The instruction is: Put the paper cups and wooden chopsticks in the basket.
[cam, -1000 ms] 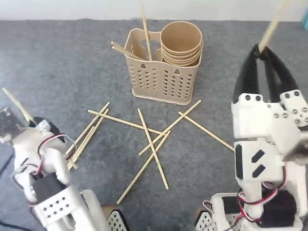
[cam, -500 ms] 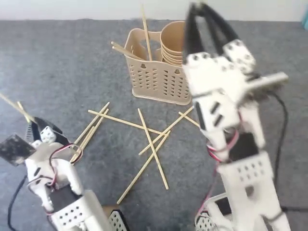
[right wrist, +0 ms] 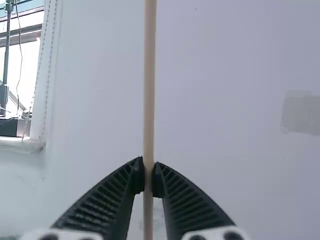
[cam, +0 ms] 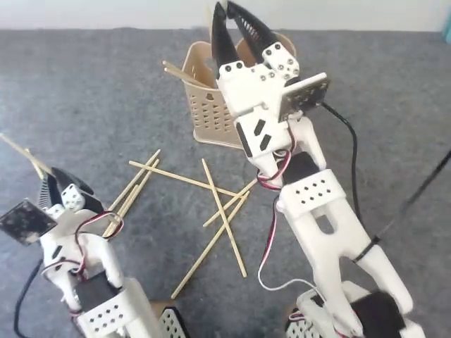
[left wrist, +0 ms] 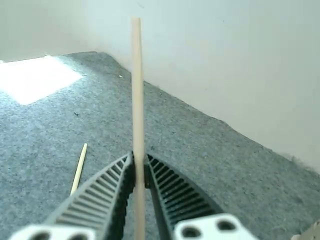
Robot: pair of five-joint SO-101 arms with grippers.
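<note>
A tan slotted basket [cam: 203,105] stands at the back of the grey carpet, with chopsticks [cam: 180,72] poking out of it. The stacked paper cups [cam: 284,41] inside are mostly hidden behind my right arm. My right gripper [cam: 224,7] is above the basket, pointing up. In its wrist view the right gripper [right wrist: 148,177] is shut on an upright wooden chopstick [right wrist: 149,75]. At the front left, my left gripper [cam: 49,179] is shut on another chopstick [cam: 21,151] that slants up and left. The left wrist view shows the left gripper [left wrist: 139,170] clamping that chopstick [left wrist: 136,90].
Several loose chopsticks [cam: 222,211] lie crossed on the carpet between the two arms, and a pair [cam: 130,193] lies close to the left arm. One more chopstick [left wrist: 78,167] lies on the carpet beyond the left gripper. A white wall runs behind the basket.
My right arm has swung from the right side leftward to above the basket, still holding its chopstick. The left arm has shifted slightly with its chopstick.
</note>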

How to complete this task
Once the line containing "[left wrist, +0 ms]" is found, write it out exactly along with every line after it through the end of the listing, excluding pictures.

Answer box
[left wrist, +0 ms] 
Robot: pair of five-joint SO-101 arms with grippers.
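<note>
A tan slotted basket [cam: 203,105] stands at the back of the grey carpet, with chopsticks [cam: 180,72] poking out of it. The stacked paper cups [cam: 284,41] inside are mostly hidden behind my right arm. My right gripper [cam: 224,7] is above the basket, pointing up. In its wrist view the right gripper [right wrist: 148,177] is shut on an upright wooden chopstick [right wrist: 149,75]. At the front left, my left gripper [cam: 49,179] is shut on another chopstick [cam: 21,151] that slants up and left. The left wrist view shows the left gripper [left wrist: 139,170] clamping that chopstick [left wrist: 136,90].
Several loose chopsticks [cam: 222,211] lie crossed on the carpet between the two arms, and a pair [cam: 130,193] lies close to the left arm. One more chopstick [left wrist: 78,167] lies on the carpet beyond the left gripper. A white wall runs behind the basket.
My right arm has swung from the right side leftward to above the basket, still holding its chopstick. The left arm has shifted slightly with its chopstick.
</note>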

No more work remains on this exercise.